Ya no son sólo los juzgados, ahora es toda una audiencia provincial como la de Madrid la que le para los pies a la SGAE en su intento de mantener el monopolio sobre los derechos de autor en el ámbito cultural, general, y musical, en particular. El fallo favorece en este caso al establecimiento Buena Vistilla Club Social que, al igual que Metropol, Birdland y Crazy Town decidieron en su momento enfrentarse a la todopoderosa sociedad.
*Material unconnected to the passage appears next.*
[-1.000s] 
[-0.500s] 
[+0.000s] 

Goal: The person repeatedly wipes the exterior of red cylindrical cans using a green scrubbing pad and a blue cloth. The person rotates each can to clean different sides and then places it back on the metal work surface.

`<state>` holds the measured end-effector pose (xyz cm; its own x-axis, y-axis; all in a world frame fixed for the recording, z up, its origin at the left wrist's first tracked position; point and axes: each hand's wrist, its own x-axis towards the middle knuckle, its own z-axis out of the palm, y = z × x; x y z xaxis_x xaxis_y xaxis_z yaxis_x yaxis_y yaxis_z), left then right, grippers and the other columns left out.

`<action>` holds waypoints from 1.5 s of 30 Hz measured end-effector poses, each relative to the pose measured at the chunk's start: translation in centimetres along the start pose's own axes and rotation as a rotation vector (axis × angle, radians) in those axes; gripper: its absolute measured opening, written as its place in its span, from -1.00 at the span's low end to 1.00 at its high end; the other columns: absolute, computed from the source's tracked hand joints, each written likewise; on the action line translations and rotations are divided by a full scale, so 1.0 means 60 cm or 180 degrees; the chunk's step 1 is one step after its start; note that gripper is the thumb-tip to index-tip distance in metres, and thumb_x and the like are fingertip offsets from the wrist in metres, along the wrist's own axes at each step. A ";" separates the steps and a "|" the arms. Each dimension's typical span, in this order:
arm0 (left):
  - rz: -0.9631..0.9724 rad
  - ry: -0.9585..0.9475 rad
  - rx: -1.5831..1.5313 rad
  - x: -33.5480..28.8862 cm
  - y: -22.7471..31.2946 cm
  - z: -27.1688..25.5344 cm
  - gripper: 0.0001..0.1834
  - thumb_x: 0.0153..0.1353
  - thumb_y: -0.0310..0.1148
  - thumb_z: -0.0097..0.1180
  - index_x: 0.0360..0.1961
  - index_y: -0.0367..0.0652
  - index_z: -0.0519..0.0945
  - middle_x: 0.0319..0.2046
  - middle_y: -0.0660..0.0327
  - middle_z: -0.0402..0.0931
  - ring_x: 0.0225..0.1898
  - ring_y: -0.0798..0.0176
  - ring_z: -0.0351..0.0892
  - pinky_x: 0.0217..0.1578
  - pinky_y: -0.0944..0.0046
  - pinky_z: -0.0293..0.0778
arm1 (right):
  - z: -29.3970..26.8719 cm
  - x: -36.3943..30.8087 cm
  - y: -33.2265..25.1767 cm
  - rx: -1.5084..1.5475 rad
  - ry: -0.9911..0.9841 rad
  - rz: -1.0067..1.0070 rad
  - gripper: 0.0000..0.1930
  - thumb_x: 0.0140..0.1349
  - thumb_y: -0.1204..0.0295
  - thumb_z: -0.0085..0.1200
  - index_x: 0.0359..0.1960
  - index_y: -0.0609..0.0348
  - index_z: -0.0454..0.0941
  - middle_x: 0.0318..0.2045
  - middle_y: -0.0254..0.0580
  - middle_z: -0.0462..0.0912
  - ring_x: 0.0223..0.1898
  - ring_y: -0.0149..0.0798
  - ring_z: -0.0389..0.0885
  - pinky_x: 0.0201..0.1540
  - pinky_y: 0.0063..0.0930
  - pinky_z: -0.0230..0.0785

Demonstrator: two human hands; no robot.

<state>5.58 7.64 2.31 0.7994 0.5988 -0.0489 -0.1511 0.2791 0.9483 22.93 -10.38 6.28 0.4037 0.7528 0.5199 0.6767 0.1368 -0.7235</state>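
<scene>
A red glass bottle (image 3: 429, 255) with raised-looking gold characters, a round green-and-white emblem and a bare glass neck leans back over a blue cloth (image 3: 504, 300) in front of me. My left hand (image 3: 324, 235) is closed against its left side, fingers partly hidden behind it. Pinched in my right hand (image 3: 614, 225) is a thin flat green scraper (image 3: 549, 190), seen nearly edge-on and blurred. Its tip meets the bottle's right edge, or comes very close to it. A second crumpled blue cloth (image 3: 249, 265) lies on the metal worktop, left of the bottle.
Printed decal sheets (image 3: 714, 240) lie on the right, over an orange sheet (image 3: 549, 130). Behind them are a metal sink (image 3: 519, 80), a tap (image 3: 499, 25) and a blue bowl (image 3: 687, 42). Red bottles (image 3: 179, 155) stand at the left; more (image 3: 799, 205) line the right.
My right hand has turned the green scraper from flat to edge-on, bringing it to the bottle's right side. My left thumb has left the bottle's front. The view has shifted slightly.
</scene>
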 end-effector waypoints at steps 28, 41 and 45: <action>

Pero es más, el fallo tiene pasajes para enmarcar:

“De un modelo de difusión de los contenidos musicales limitado a la venta y al alquiler de ejemplares, controlado por la industria de contenidos, se ha pasado a un modelo casi ilimitado, gracias a la difusión global que proporciona Internet, ámbito en el que los propios creadores, sin intermediación de la industria, pueden poner a disposición de los usuarios de Internet copias digitales de sus obras (…) Un modelo que proporciona acceso libre “on line” a los contenidos, permitiéndose en ocasiones el uso personal de los mismos (modelos de licencia implícita) y, en otros supuestos, la difusión libre de la obra, su transformación e incluso su explotación económica, con la única condición de citar la fuente. Se trata de los modelos de dominio público y de licencias generales (General Public License), como son, por ejemplo, las licencias “creative commons”, algunas de las cuales incluyen la cláusula “copyleft”.